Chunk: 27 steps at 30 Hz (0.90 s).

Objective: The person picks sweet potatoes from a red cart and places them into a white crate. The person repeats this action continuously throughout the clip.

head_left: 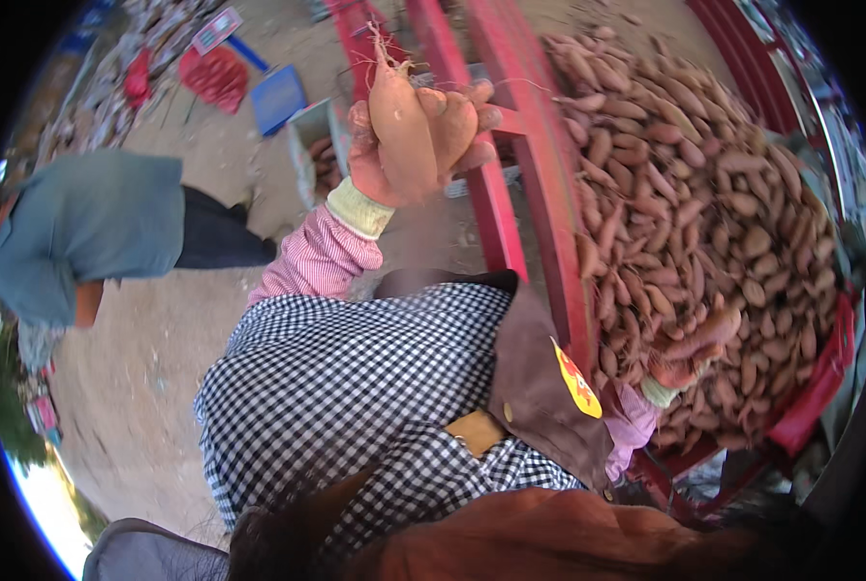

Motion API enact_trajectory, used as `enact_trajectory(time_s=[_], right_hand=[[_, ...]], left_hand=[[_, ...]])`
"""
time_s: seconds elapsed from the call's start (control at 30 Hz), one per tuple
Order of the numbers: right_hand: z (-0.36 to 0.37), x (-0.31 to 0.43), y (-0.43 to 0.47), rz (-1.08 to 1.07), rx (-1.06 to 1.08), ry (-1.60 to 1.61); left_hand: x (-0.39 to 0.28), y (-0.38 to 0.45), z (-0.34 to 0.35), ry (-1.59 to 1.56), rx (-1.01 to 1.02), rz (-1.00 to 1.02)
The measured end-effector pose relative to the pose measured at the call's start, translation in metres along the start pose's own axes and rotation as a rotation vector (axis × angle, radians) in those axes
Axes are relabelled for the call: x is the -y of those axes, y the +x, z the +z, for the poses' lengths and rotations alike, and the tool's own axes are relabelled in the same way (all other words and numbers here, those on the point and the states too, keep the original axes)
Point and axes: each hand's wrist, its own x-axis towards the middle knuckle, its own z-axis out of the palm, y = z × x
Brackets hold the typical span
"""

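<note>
My left hand (373, 173) is raised, palm up, with two sweet potatoes in its grasp. The larger sweet potato (402, 127) tapers to a tuft of thin roots at the top. A shorter sweet potato (453, 132) lies beside it against my fingers. Over at the right, my right hand (671, 372) grips a long sweet potato (709, 330) just above a big heap of sweet potatoes (694, 218). Pink sleeves with pale cuffs cover both my wrists.
Red metal rails (542, 167) run between me and the heap. Beyond my left hand stand a crate (306, 156) holding sweet potatoes, a blue platform scale (279, 98) and a red mesh bag (213, 78). Another person (106, 218) in a grey-green top bends at the left.
</note>
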Motion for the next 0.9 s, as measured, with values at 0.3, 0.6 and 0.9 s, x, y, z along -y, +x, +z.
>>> enact_trajectory(time_s=[0.3, 0.6, 0.9], right_hand=[[-0.027, -0.033, -0.009, 0.251, -0.306, -0.076], [0.001, -0.053, -0.020, 0.101, -0.618, -0.143], [0.084, -0.069, 0.031, -0.244, -0.303, -0.739]], left_hand=[[-0.118, -0.248, -0.151, 0.519, -1.048, 0.462], [-0.079, -0.027, -0.096, 0.947, -0.537, 0.463], [0.199, 0.112, -0.024, 0.225, -0.363, -0.689]])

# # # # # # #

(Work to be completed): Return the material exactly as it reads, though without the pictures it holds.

(Answer space):
Chunk: 27 steps at 30 Hz (0.90 s).

Objective: The person picks sweet potatoes from a red cart and places them into a white crate. The person repeats this action continuously throughout the clip.

head_left: 

Motion API enact_trajectory, used as `enact_trajectory(time_s=[_], right_hand=[[_, ...]], left_hand=[[_, ...]])`
"""
time_s: seconds elapsed from the call's start (control at 30 Hz), one per tuple
Order of the numbers: right_hand: z (-0.36 to 0.37), x (-0.31 to 0.43), y (-0.43 to 0.47), rz (-1.08 to 1.07), rx (-1.06 to 1.08), ry (-1.60 to 1.61); left_hand: x (-0.39 to 0.28), y (-0.38 to 0.45), z (-0.34 to 0.35), ry (-1.59 to 1.56), rx (-1.01 to 1.02), rz (-1.00 to 1.02)
The measured end-effector pose relative to the pose measured at the call's start, translation in metres along the start pose's own axes and rotation as a rotation vector (axis × angle, radians) in those axes
Axes are relabelled for the call: x is the -y of those axes, y the +x, z the +z, for the poses' lengths and rotations alike, and the tool's own axes are relabelled in the same way (all other words and numbers here, those on the point and the states too, keep the original axes)
Point and axes: each hand's wrist, its own x-axis towards the middle knuckle, its own z-axis out of the palm, y = z × x
Brackets hold the typical span
"""

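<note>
My left hand (373, 173) is raised, palm up, with two sweet potatoes in its grasp. The larger sweet potato (402, 127) tapers to a tuft of thin roots at the top. A shorter sweet potato (453, 132) lies beside it against my fingers. Over at the right, my right hand (671, 372) grips a long sweet potato (709, 330) just above a big heap of sweet potatoes (694, 218). Pink sleeves with pale cuffs cover both my wrists.
Red metal rails (542, 167) run between me and the heap. Beyond my left hand stand a crate (306, 156) holding sweet potatoes, a blue platform scale (279, 98) and a red mesh bag (213, 78). Another person (106, 218) in a grey-green top bends at the left.
</note>
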Motion for the next 0.9 s, as measured, with values at 0.3, 0.6 and 0.9 s, x, y, z along -y, +x, +z.
>>> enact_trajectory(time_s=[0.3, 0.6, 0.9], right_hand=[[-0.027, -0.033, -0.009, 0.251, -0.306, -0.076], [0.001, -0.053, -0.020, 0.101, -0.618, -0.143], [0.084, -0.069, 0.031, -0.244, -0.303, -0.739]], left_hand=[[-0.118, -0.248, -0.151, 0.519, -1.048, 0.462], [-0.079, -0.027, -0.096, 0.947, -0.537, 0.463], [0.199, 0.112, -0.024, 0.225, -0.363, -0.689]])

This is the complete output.